Es ist aber auch keine Kleinigkeit, ein Gebiss, das seine dreissig Louisd'or zu stehen kommt, auf solche Weise zu verlieren. – Die Überfahrt kommt gar zu hoch zu stehen.

Auf der Windseite, vor und im Gangway, steht eine dritte Gruppe, beschäftigt, eine Qualle zu fangen.

So weit die Erklärung des Doktors – die mit recht vielem Interesse angehört wird – denn wirklich sind es wunderbare Tierchen, diese portugiesischen Kriegsschiffe, und wie sie so einhersegeln, gleich einem Stücke länglichen Jellys, mit ihren vorstehenden Hälschen und Segelchen, gleichen sie winzigen Purpurschwänen. Nichts kann die Pracht des Farbenschmelzes dieser Tiere und besonders ihren Rücken übertreffen. Es sind die zartesten Tinten, die ihr sehen könnt. Die Basis des Segels ist Tiefblau, wie der reinste Äther, der Oberteil des Rückens ein glänzendes Rot, die Mitte ein Schmelz aller Purpurkolorits. Gleichsam aus Dunst und Schaum gewoben, spielen diese Farben in Tinten, deren Weichheit und Zartheit kein Pinsel erreichen kann.
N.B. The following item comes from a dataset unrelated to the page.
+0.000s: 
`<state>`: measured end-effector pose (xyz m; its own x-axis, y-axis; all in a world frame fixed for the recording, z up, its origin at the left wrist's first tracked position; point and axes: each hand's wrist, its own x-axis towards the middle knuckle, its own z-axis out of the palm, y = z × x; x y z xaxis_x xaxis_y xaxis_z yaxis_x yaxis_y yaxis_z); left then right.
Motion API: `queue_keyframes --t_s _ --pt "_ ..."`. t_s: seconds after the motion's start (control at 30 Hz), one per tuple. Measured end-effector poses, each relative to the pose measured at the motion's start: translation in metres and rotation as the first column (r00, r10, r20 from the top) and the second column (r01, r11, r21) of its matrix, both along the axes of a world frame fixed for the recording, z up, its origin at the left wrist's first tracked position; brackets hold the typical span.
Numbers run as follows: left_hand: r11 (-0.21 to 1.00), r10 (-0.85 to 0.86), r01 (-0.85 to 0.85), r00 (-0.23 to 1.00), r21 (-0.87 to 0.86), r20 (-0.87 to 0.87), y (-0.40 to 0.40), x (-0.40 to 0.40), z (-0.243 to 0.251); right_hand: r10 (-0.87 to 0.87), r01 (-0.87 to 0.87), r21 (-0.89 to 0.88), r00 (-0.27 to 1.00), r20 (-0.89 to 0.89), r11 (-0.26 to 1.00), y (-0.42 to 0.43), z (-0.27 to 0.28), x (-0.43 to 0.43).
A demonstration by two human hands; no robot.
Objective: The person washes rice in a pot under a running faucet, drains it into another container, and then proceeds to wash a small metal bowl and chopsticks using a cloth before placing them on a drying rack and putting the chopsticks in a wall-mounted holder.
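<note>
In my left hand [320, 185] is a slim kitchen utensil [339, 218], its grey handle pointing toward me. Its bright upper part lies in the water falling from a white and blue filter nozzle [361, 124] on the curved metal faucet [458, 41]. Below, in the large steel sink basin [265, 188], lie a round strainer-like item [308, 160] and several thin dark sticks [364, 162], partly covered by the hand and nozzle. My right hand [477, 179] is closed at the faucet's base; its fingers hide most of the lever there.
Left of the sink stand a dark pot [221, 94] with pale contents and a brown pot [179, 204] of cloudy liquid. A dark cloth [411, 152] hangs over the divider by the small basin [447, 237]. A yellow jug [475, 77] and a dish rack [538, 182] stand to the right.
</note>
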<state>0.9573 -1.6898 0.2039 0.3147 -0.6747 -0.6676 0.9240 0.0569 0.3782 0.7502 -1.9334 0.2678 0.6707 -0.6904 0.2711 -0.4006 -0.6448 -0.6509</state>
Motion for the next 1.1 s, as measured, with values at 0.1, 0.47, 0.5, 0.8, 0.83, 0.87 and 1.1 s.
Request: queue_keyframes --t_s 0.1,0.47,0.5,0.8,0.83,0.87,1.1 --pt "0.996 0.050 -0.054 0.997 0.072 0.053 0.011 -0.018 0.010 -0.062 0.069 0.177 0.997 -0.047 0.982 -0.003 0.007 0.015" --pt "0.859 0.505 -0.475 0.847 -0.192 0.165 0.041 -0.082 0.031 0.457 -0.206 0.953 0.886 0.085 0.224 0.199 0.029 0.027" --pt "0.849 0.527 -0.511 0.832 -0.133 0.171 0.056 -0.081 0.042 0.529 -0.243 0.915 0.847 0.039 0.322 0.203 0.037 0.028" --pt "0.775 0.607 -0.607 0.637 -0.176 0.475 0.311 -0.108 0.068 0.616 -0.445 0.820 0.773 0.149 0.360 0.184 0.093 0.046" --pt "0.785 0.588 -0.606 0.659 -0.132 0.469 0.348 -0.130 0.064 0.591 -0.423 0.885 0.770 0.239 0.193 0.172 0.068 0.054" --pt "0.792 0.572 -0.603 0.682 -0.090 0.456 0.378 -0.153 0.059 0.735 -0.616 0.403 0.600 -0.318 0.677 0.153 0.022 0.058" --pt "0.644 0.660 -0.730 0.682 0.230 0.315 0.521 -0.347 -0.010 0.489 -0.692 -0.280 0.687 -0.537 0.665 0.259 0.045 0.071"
Was soll man nur gegen die entsetzliche Langeweile tun! – Was zunächst anfangen? Fische fangen? Auch das ist versucht. Gestern wurde ein junger Haifisch geangelt, und ein Meerschwein eingebracht. Mister Beattie hat ihm den Widerhaken einen Schuh tief hineingetrieben, und es wurde mittelst einer Tauschlinge am Kopfe, glücklich auf das Verdeck gebracht, und mit Musik und im Triumph, zum nicht geringen Verdrusse der Matrosen vorgezogen. Das Tier hat das ganze Verdeck blutig gemacht, und die Teerjacken hatten eine halbe Stunde zu waschen. Es wog an die dreihundert Pfunde, und gab den Verdeckspassagieren einen artigen Fleischvorrat, da es beinahe wie grobes Rindfleisch schmeckt – die Leber, die ganz der von zarten Ferkeln gleicht, wurde in der Kajüte aufgetischt. – Auch mehrere Delphine wurden von Sammy eingebracht – es zeigte sich vorgestern ein Schwarm dieser prächtigen Tiere, die sonst in der Regel nicht so weit gegen Norden heraufkommen. Sie sind die Paradiesvögel des Ozeans, ihre Farben das glänzendste, schillerndste Grün und Gold, und wenn sie in Zügen um euer Schiff herumspielen, glaubt ihr Adern der prachtvollsten Juwelen um euch herumschiessen zu sehen; – ihr Verbleichen, wenn sie aufs Verdeck heraufgezogen werden, gibt euch ordentlich eine leicht melancholische Anwandlung.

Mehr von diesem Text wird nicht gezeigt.